With the appearance of these mutilated remains of our phalanxes, victorious for such a long time, with the sight of these glorious coats still impregnated with the ice of Bérésina and the powder of Mount-Saint-Jean, the people themselves bowed! … Each one of these brave men represented a victory to them, because from these stars of honor which scintillated on their chests, so many times plowed by grapeshot and iron of the enemy, one could read this sublime currency of Napoleon: Honor and fatherland! No, never were funerals of a monarch any brighter, nor been surrounded by more of what gives a crown to these funeral ceremonies: regrets and blessings. To give an idea of the solemn gravity of this funeral, to make some account to posterity, it would be necessary to gather the scattered features of the funeral of Trajan, Marcus Aurelius and Constantine, combined with those of Charlemagne, Louis XII, of Guesclin and Turenne. Grateful France, in this memorable day, indeed paid to the dead hero the homage due to the conqueror, the legislator, in a word, to the great man who held the dykes of the revolutionary torrent, by holding up at the point of his sword the altar of the true God and the throne of Louis XIV. For this coffin so full of memories, for this majestic corpse, one
needed a sepulcher worthy of him and France; it had been found: it
was in the middle of his brave companions in glory, with these soldiers
free from the falseness of battles, that the nation decreed an eternal
burial place for Napoleon. It was to the Invalides,
in this sumptuous palace raised by the munificence of the great king
to the valiant mutilated or dulled by age, that the coffin of the
Emperor was deposited, as in a sanctuary where no sacrilegious hand
could disturb his last sleep. The night of eternity must be
as calm for Napoleon as was it for him the night of
If the heart, separated from the body, can give up the celestial
residence to hover sometimes on the ground, with what joy will Napoleon
have been seen surrounded by these French people that he cherished
with such an amount of love!

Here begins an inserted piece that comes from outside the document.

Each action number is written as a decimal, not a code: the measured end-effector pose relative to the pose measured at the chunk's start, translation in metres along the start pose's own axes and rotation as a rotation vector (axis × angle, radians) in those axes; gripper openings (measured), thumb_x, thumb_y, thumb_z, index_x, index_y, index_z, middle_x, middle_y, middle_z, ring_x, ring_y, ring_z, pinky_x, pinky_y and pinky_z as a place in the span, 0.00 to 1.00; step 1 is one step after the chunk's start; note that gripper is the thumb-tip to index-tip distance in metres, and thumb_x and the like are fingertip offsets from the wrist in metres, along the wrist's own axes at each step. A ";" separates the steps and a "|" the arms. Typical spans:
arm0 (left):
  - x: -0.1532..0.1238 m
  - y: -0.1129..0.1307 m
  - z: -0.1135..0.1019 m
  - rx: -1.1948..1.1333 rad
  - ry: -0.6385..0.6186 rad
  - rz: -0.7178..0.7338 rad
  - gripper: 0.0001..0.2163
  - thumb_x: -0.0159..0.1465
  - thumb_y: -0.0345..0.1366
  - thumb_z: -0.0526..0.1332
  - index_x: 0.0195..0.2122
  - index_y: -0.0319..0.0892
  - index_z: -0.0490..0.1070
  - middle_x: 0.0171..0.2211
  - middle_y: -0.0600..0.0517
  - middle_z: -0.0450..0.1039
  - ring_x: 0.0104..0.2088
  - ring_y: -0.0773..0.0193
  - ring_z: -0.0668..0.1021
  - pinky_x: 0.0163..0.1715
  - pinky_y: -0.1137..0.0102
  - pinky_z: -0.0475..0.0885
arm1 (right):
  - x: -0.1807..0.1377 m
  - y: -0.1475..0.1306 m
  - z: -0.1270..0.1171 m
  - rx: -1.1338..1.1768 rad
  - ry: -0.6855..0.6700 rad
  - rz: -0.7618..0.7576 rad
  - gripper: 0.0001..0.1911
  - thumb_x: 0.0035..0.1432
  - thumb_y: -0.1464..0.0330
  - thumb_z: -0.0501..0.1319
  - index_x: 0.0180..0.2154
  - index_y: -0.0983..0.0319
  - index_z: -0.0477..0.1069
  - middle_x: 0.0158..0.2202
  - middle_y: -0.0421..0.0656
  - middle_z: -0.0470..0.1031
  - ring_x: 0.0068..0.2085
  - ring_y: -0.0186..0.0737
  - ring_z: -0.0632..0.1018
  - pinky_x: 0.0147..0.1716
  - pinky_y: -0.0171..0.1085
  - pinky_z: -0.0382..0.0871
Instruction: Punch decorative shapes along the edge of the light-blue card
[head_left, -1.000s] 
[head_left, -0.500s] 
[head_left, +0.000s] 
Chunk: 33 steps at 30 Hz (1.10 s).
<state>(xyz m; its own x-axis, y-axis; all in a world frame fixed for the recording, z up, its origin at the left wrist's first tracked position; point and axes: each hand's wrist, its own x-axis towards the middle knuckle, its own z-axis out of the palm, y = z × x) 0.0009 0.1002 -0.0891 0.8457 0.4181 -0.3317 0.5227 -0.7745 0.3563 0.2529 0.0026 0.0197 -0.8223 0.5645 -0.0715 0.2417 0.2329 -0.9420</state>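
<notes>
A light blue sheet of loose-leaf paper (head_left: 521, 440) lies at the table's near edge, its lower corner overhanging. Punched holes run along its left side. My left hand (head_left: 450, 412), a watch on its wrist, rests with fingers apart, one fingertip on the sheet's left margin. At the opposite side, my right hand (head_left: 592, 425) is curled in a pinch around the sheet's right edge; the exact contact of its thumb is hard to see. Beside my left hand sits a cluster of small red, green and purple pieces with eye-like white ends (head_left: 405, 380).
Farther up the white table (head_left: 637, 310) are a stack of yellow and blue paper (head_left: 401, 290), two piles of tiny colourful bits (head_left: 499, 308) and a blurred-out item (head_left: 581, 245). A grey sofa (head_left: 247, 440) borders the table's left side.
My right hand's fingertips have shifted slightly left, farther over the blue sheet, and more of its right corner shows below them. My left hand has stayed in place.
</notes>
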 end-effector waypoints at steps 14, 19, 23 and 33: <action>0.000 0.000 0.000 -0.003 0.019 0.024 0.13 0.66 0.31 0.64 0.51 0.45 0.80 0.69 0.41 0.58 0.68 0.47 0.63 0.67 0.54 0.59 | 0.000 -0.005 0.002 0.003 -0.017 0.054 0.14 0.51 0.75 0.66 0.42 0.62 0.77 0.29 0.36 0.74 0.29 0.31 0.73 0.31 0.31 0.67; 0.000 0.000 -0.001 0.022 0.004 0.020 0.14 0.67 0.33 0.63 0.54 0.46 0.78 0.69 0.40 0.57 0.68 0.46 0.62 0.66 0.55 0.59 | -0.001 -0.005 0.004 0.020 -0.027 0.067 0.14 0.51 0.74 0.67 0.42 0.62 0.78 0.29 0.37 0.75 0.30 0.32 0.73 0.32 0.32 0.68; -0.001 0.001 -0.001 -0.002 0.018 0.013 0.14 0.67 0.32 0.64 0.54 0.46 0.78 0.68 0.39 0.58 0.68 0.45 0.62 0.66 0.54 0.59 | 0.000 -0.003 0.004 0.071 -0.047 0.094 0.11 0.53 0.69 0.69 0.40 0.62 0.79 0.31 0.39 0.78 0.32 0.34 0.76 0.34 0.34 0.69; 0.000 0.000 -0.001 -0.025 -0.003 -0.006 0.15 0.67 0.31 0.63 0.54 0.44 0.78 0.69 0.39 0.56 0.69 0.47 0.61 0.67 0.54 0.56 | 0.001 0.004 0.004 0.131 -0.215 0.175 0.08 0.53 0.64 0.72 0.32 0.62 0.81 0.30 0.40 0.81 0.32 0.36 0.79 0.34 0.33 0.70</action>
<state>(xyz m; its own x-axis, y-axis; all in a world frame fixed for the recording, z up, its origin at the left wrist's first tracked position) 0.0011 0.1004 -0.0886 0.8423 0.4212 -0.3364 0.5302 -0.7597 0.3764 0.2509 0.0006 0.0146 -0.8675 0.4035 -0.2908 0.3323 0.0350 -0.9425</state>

With so much happiness he will have
contemplated the splendid residence that was assigned to him, according
to this last expressed wish on Sainte-Helena: “I wish that
my ashes rest on the edge of the
The gold cupola of the
Yes undoubtedly, with the voice of this bronze (cannon), with the sounds of these people, this old and young army fallen prey to a patriotic fever, the great captain would have quivered in his shroud; his hand would have gone instinctively to the hilt of his sword, and, by seeing his old brave men still grouped around his cenotaph, his mouth would have still been able to articulate these magic words which he pronounced after all the great days of France: “Soldiers! I am content with you!” And you, noble remains of our wars of the Republic and the Empire;
soldiers of Jemmapes, Valmy, the Pyramids, Marengo, Austerlitz, Jena,
Friedland, Wagram, Moskowa and Waterloo; you, proud soldiers of the
Imperial Guard, did we say what holy ecstasy seized your heart when
you saw getting out of the hearse the body of the hero for whom you
had poured out so much blood on all the battle fields of Africa and
Europe? Tell us what a noble pride seized you in the middle
when you learned that the ashes of your beloved emperor would sleep
from now on under the same shelter as you, throughout the century,
and that only you would be the guards of this national treasure,
of this palladium of glory and the grandeur of
The Saint-Jerome chapel became the
Often also, on the step of the tomb, one sees an old man bowing and requesting: it is an old grenadier of the Imperial Guard who comes to repeat to his emperor that the soldiers of France of today are worthy of their are elders, and that the wounded of Saint-Jean-in Acre and Mount-Saint-Jean approve of the wounded of Mostaganem and d’Isly. A day will come when the nations of Europe, returning to a feeling of equity which always takes time, will bow their heads with respect only to the memory of the veterans of the Guard Imperial, of this phalanx of giants, imperishable in the memory of the men and whose name will live as long as the world!